Work task: Among the entries below, take the line with "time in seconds" and the line with "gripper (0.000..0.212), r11", and output them and every line between them exactly, with nothing else.

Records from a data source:
========================

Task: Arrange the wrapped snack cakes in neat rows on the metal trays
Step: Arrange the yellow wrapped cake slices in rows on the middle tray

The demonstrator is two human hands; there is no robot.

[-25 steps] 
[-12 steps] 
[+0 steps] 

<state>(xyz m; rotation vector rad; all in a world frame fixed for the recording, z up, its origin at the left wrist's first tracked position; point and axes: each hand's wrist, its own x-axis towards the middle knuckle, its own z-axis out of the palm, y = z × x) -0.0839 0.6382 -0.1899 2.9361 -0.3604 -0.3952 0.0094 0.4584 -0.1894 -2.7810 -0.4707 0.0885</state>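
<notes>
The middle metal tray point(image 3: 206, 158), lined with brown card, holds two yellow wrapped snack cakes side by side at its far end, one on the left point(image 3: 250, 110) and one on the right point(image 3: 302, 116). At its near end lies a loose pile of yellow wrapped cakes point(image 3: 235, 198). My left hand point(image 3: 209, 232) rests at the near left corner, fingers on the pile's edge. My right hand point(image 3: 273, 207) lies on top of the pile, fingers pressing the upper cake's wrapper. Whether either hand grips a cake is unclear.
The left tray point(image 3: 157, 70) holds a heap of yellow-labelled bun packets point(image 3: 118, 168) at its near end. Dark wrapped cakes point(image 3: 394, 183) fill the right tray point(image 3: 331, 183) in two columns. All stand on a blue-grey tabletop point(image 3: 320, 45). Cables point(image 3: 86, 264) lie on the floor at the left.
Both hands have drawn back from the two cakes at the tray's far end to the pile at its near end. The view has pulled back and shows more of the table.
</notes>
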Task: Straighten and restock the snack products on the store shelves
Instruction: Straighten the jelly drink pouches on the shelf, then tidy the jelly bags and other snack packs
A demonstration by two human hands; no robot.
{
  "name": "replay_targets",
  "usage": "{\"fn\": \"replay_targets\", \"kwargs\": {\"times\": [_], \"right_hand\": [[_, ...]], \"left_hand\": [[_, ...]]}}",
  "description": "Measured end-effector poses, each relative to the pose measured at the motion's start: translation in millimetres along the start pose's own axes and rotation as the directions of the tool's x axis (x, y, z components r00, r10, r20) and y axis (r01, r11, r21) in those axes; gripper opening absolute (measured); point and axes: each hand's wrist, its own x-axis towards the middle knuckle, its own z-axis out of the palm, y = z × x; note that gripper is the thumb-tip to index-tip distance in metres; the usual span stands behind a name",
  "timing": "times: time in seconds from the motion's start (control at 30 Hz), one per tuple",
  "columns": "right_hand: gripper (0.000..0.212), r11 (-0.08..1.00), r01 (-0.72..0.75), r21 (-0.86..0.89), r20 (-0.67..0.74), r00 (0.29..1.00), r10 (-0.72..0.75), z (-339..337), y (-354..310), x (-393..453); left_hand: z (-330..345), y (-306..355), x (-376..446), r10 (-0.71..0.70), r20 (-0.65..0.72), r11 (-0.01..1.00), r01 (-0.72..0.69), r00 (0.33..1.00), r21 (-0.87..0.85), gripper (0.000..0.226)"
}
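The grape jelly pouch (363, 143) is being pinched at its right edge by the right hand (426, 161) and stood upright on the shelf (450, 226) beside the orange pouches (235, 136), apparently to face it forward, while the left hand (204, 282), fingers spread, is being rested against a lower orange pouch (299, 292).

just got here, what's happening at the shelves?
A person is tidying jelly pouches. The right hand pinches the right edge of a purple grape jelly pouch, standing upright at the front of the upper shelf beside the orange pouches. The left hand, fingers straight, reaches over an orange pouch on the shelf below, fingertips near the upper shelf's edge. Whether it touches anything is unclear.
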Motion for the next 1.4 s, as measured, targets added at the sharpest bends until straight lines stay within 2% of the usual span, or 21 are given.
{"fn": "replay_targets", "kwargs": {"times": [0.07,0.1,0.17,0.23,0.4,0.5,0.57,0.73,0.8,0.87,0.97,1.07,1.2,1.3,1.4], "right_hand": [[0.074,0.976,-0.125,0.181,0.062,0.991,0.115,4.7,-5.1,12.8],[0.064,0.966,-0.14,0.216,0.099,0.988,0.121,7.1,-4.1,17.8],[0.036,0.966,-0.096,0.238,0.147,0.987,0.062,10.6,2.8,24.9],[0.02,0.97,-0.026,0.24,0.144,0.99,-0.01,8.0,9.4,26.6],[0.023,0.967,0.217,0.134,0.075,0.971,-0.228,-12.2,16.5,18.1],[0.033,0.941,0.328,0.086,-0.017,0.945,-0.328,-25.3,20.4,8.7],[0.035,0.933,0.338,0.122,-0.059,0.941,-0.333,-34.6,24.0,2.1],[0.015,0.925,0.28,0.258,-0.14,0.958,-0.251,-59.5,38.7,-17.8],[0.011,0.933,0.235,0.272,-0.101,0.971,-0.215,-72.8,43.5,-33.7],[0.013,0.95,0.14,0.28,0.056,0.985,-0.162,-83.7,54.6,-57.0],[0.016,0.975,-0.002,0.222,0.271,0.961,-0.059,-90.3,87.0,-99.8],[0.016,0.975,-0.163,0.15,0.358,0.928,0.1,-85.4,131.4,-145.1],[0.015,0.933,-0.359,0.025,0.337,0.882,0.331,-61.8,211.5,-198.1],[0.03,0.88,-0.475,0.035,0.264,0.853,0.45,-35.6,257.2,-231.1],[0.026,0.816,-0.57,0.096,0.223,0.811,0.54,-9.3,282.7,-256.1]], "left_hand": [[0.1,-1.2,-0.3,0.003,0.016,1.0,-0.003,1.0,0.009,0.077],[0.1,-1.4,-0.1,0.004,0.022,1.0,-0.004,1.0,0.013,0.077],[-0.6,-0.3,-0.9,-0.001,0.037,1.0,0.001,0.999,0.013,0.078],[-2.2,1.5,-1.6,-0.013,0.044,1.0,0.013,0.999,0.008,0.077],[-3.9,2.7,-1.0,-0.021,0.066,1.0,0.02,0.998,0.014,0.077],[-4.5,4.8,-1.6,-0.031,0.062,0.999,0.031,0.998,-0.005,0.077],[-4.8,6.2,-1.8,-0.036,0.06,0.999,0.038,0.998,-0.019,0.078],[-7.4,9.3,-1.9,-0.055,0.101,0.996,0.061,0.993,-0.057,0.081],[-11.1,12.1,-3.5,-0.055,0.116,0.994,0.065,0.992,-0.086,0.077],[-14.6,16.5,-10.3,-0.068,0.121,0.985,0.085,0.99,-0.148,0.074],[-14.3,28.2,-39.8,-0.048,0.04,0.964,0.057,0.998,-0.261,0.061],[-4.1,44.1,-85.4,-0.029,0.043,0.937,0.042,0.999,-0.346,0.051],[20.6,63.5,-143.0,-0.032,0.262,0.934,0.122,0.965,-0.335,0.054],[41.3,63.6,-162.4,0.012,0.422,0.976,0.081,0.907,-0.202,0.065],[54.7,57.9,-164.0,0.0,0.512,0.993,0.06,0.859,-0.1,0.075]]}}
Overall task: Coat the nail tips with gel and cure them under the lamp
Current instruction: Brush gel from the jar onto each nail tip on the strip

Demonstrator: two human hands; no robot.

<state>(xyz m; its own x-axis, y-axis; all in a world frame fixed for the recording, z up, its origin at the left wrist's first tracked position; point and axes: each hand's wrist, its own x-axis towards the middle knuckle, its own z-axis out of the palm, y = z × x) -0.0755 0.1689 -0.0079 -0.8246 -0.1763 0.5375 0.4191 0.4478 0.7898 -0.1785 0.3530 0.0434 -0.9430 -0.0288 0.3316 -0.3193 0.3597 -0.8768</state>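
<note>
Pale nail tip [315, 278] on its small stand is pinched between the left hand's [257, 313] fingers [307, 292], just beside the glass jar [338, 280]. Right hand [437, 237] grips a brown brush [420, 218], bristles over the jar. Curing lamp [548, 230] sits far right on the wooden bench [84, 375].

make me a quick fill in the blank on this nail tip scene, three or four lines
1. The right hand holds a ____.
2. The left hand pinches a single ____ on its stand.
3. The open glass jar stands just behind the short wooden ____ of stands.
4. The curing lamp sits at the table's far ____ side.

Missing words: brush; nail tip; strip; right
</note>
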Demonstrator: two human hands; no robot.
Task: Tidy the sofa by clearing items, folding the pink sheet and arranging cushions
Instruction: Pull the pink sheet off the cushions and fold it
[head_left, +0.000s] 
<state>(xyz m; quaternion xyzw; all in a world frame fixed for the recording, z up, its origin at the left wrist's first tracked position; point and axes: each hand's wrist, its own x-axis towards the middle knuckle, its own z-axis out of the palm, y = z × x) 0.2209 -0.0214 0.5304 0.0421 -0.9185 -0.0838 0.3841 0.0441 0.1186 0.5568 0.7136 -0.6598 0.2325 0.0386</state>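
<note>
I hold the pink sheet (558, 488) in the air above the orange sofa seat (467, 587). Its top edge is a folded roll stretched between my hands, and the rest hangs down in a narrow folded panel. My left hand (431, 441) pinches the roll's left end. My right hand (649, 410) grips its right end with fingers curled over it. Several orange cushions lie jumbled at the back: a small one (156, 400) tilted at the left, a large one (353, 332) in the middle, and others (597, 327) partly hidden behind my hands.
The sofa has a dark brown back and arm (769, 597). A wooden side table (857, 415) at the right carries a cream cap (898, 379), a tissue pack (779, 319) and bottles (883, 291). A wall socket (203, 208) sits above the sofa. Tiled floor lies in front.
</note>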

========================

Task solution:
  "timing": "times: time in seconds from the motion's start (control at 30 Hz), one per tuple",
  "columns": "right_hand: gripper (0.000..0.212), r11 (-0.08..1.00), r01 (-0.72..0.75), r21 (-0.86..0.89), r20 (-0.67..0.74), r00 (0.29..1.00), r10 (-0.72..0.75), z (-339..337), y (-354..310), x (-393..453); left_hand: z (-330..345), y (-306..355), x (-376..446), r10 (-0.71..0.70), r20 (-0.65..0.72), r11 (-0.01..1.00), r01 (-0.72..0.69), r00 (0.33..1.00), r21 (-0.87..0.85), gripper (0.000..0.226)"

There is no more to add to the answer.